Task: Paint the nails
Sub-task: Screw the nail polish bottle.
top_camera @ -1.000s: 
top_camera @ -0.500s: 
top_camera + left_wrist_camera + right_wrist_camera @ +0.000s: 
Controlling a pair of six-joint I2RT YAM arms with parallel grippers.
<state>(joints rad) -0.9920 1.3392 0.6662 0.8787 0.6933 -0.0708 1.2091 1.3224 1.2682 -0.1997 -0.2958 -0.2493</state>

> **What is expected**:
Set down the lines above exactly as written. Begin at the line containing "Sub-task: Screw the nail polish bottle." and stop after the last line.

> **Exercise output**:
Sub-task: Screw the nail polish bottle.
top_camera @ -1.000s: 
top_camera @ -0.500s: 
top_camera + left_wrist_camera + right_wrist_camera @ +0.000s: 
Controlling a pair of six-joint I2RT YAM arms with parallel grippers.
<state>(joints rad) -0.9920 1.3392 0.6662 0.8787 0.6933 -0.0708 1.2091 1.3224 1.2682 -0.1997 -0.2958 -0.2493</state>

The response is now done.